All I needed was a starting point. Acquiring difficult to find items was my speciality. I didn’t think I’d be able to snag an address. If I could narrow it down to a location, it would improve my odds. The only way I didn’t find her was if I gave up.
My mother didn’t raise a quitter.
She didn’t raise me either, but still—my point stood.
Derrick returned my call when I left him a message that it would wipe out his debt to me and I might even owe him a favor. It was a lot of capital. Derrick was plugged into most of the information networks in the country. The man loved to eavesdrop on everything, it gave him good leads and he could be a fount of information.
But he was also a hoarder and hated to part with any of it. The more secretive, the more he liked to hold onto it. He only owed me because someone had “stolen” a mint condition rocket-firing Boba Fett prototype. Only a couple of dozen were ever made and they were never on sale.
The “thief” had outbid him. So, Derrick reached out to me and offered me three times the value of the thing to get it for him—a toy. Not that I judged, but it was still just a toy. The scarcity of it increased its value, but he didn’t want it because it was so expensive—he wanted it because it was so rare.
And the only Star Wars rare toy he didn’t own.
I jokingly told him I’d get it for him for the fee plus three favors.
He agreed without argument.
I delivered the toy four days later.
Despite him owing me the favors, I’d never felt the need to cash in before. Patch changed everything.
“Give me ten minutes,” was all he said before he hung up. He didn’t keep me waiting longer than five.
“Can’t do it. Donnie’s been digging for this guy Michael Remington. Dude has a kill count like you wouldn’t believe. Sorry man. Not gonna happen. I’d rather keep my head and just owe you a different favor.”
Then he hung up on me.
Hung up.
So, I dropped by Derrick’s little bunker, took his hard drive, his backup drive, and his laptops. I picked up Boba Fett while I was there. I would have left it, but the little shit hung up on me.
For now.
I had a hacker who got into the drives and pulled out the info on Michael Remington. The number of kills to the man’s name were enough to make the new hacker blanch. The man had a very well-earned reputation. Yet no charges. Because there was nothing to link him to the bodies would be my guess.
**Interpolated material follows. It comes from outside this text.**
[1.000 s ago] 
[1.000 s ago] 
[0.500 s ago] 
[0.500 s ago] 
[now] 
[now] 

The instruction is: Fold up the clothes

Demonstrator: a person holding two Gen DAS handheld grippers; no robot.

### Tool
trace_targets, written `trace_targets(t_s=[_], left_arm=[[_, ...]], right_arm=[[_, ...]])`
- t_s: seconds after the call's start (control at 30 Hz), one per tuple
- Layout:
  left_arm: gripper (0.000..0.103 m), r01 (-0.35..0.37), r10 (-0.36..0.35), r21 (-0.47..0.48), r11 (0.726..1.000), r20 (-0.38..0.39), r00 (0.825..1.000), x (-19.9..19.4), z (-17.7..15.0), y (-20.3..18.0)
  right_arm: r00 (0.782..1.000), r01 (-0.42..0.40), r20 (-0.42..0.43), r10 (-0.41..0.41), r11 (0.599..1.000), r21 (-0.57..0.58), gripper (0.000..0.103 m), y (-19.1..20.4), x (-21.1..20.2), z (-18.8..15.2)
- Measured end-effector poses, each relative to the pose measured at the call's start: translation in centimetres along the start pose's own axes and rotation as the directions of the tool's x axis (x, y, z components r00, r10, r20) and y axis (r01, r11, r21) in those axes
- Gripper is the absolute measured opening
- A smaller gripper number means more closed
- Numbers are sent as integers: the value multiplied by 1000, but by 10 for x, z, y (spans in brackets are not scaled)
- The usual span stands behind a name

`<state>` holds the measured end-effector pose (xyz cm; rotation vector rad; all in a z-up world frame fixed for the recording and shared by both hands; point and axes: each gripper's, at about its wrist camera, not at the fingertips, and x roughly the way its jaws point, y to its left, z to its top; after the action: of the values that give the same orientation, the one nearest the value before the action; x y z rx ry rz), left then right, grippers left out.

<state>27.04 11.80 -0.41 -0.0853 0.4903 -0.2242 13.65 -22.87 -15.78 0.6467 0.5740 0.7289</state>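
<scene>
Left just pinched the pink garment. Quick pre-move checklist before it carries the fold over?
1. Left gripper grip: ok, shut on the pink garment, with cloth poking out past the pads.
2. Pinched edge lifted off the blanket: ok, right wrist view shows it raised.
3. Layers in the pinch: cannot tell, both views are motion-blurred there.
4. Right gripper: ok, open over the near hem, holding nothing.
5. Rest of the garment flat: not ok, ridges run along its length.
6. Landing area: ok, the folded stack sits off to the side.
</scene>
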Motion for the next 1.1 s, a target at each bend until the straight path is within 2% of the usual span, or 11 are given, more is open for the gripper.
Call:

Suspected of the crime was nowhere near the ability to be prosecuted for it. Still, he’d been looking for Patch and while I might not be an assassin, I wasn’t going to let him just kill her. Which brought me all the way to Denver. I landed an hour ahead of his flight, moved ahead to the rental place where he’d pre-booked a car.
Using an app, I did the same. It meant no talking to people and just getting the vehicle. I was already in place when he left the lot. Since there were lots of people leaving the airport, following wasn’t a problem.
Heavy traffic worked in my favor as he headed through Denver and up the mountain toward Estes Park. It was really beautiful. While I preferred cities, the more rustic it got the more it made my shoulder blades itch.
For the most part, he didn’t seem to notice me. I dropped back more than once, let cars get between us and I only passed when he accelerated more than the driver in front of me. Eventually, we were in the little town and I grabbed coffee while he was hunting on his computer.
Fortunately, his distraction let me drop a tracker on his car on my way out of the Starbuck’s. Following from a distance was always preferable. I would know where they were and they didn’t know I was here.
It wasn’t until he sat on that street for the better part of an hour that I got the feeling, this might be the location we were both looking for. When he left, I made myself comfortable a couple of streets away and kept an eye on the tracker. I wanted to go walk the neighborhood, but I’d do that after dark.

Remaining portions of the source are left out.